My business model is complicated, the lines of which have been smudged to oblivion over the past year. We no longer make cheese, so we’re not a food business, but we do create products from our goat milk, but we do not sell milk, but we offer all sorts of events at the farm, but we are not a bar or a restaurant, and we will (soon) offer lodging. But it’s not a hotel. This makes marketing tough, and I tow the line constantly of marketing just enough, and not OVER-marketing to expose our precious place to an audience so wide that I risk getting strange little notes like the one received today. Requesting a discounted ticket. As if entrance to our place is a carnival ride. Or a product to purchase and stuff in a plastic bag.

Just another expendable part of every day in America.

I guess the fact is I take it EXCEPTIONALLY PERSONALLY. And while I recognize this could cloud my best business sense, the emotional tremors upon which the foundation of my “business” is based, I thank the God I’ve only recently acknowledged for giving me so much privilege and worry with the stewardship of this ranch. There is nothing more personal to me than what we built here.

You want to haggle prices? Go shop on eBay, or Facebook Marketplace. Buy a ticket to a movie and stuff your hands into fake butter drizzled over popcorn after eating dinner in a suburban strip shopping center. How much will that night cost you?

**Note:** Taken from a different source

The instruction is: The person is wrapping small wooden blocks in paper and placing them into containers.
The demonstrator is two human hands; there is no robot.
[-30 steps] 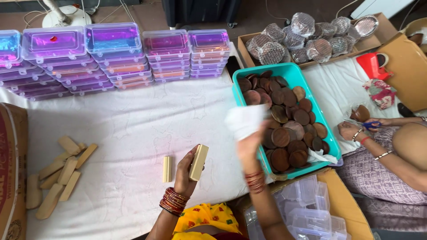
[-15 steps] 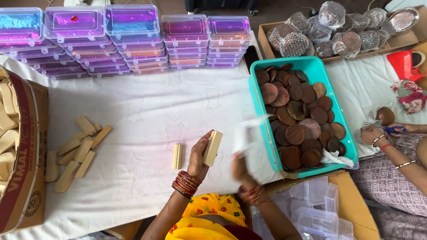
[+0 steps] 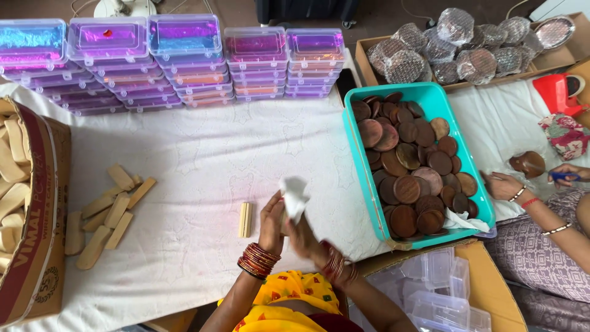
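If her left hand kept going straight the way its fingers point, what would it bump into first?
The left hand points up the white cloth. The way looks free until the stacked clear plastic boxes at the far edge, though depth is hard to judge.

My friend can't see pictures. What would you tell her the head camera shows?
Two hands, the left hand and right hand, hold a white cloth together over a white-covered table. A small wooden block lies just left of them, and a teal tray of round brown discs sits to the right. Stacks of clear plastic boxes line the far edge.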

The value of our experiences are, alas, in the eye of the beholder. The time and effort that goes into maintaining a high enough quality and safety of our roads and facilities is something – I truly – can’t begin to calculate. But I can qualify the journey that made it all possible. I do it all the time. Just read the goddamn blog.

I know what we offer here does not fit many molds, and I’m finding a tenuous peace in realizing that my target audience is not your average consumer of a “good time,” but a person interested in investing in community. Because we have created one over the many years that our gates have been opened.

So to our community I say: you are so valued and so appreciated and so welcome and so essential to keeping the goats fed, the power on, the roads clear, the joy intact. Thanks for coming, we’re so happy you’re here.